The circumstances surrounding the execution of the premarital Agreement provide substantial evidence that [Sandra] entered into the Agreement voluntarily. She had the advice of two attorneys specializing in family law and estate planning during the nine months the Agreement was being discussed and negotiated. [Sandra]’s lawyer drafted the Agreement and revised drafts of the Agreement in consultation with Thomas and his attorney. These facts, coupled with [Sandra]’s professional background and evident skills are strong evidence that she entered into the Agreement voluntarily.

 

There is no evidence that [Sandra] took any steps to obtain financial disclosures from Thomas during the negotiation period, although she was invited to do so by Thomas’s attorney. Thomas’s attorney sent a memorandum to [Sandra’s attorney] in this regard as follows: “Article IV (perhaps in Section 4.4) should acknowledge that the financial information provided by Tom includes his Trust and that ‘Tom has provided Sandy’s legal counsel and representatives with full and complete access to the books and records of Tom and his Trust, with the opportunity to consult with him, and any of his accountants, agents and representatives as to the nature, value and cash flow from any of his assets and the nature and extent of his liabilities.” This provision was contained, in substance, in the Agreement. (Appendix, supra, ¶ 2, pp. 1 & 2.)

 

In In re Marriage of Pendleton and Fireman (2000) 24 Cal.4th 39, the wife, who held a master’s degree and was an aspiring writer, challenged the validity of a waiver of spousal support contained in a premarital agreement. Our Supreme Court upheld the validity of the waiver stating: “The agreement acknowledged that each party had been represented by independent counsel in the negotiation and preparation of the agreement, that counsel had advised each of the meaning and legal consequences of the agreement, and that each party had read and understood the agreement and its legal consequences.
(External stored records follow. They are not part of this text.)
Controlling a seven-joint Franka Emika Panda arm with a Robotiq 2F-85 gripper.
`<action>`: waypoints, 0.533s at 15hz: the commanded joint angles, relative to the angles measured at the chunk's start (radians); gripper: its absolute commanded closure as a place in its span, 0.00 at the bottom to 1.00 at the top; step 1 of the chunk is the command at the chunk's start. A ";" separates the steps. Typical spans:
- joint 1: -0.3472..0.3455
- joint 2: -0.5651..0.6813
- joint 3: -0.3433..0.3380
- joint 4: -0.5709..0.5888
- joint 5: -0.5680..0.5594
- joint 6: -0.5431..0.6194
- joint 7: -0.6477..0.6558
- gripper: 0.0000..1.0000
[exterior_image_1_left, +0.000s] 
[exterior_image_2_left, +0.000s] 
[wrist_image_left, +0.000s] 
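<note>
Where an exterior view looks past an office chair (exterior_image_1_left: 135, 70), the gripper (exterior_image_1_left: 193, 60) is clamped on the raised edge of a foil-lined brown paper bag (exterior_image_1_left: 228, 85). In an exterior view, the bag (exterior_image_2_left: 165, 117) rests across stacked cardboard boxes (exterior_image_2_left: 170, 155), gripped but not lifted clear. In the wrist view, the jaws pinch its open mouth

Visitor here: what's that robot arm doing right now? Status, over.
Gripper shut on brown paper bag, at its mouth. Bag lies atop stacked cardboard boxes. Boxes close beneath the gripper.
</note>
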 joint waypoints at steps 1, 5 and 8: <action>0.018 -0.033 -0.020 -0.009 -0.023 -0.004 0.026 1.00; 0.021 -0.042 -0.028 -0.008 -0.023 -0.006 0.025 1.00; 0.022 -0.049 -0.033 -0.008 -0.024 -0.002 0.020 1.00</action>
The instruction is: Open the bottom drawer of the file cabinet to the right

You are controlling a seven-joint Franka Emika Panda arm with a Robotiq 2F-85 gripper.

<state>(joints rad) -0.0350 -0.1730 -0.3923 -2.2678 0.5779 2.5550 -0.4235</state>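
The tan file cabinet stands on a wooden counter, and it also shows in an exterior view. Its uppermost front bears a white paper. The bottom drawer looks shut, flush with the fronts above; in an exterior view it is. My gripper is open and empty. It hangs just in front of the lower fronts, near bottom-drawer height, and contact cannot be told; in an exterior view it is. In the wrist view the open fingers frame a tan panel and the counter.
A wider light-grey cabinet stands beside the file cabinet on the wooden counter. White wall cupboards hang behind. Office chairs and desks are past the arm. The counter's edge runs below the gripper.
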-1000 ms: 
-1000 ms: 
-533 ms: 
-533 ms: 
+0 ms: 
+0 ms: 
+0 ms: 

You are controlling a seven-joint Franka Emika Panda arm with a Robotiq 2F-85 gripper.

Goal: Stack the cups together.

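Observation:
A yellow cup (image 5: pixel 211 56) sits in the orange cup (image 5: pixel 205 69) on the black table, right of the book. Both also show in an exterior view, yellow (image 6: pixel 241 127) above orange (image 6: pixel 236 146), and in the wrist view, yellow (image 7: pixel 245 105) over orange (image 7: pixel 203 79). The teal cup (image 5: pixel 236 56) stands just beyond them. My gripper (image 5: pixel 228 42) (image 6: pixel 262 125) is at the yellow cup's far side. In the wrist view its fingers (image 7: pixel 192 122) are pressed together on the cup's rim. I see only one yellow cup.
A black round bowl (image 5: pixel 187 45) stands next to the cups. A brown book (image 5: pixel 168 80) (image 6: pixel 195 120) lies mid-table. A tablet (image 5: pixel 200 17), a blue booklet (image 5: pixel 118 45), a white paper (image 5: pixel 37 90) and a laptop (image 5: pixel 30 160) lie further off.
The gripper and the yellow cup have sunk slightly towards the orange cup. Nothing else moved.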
Their respective counsel certified that this had been done and that their clients understood the meaning and legal consequences of the agreement and executed it freely and voluntarily.” (Id. at p. 41.)

 

[Sandra]’s additional argument, that she did not see the final draft of the Agreement until the date of the wedding and that the agreement she signed was incomplete, is not persuasive. As the trial court found, the record shows that the provisions upon which [Sandra] bases her claims of invalidity had been in prior drafts of the Agreement. [Sandra]’s assertions that she was too busy with wedding preparations to read or understand the Agreement ring hollow in light of her education and her extensive business experience. In this regard, the trial court said: “The Court further finds that the prenuptial agreement signed by [Sandra] was full and complete and contained page 14. Even if the version that [Sandra] signed was missing that page, the Court finds that the failure to include it was a clerical error by [Sandra’s] attorney and not a surprise to [Sandra] and was included in prior drafts of the prenuptial agreement provided to [Sandra]. It was a provision that had been agreed to by the parties prior to the execution of the agreement.” Moreover, any failure on her part in this regard is not a sufficient basis for invalidating a contract. (See, e.g., Wal-Noon Corp. v. Hill (1975) 45 Cal.App.3d 605, 615 [“[f]ailure to make reasonable inquiry to ascertain or effort to understand the meaning and content of the contract .  .  . constitutes neglect of a legal duty such as will preclude recovery for unilateral mistake of fact”].)

The question I have to ask are these: Didn’t a woman of Sandra’s scoial standing know that Thomas was worth a bundle before that ever went out for the first time? Would Sandra really not have signed the pre-nup, or not said “I do” if she thought Thomas was worth more money? I doubt it.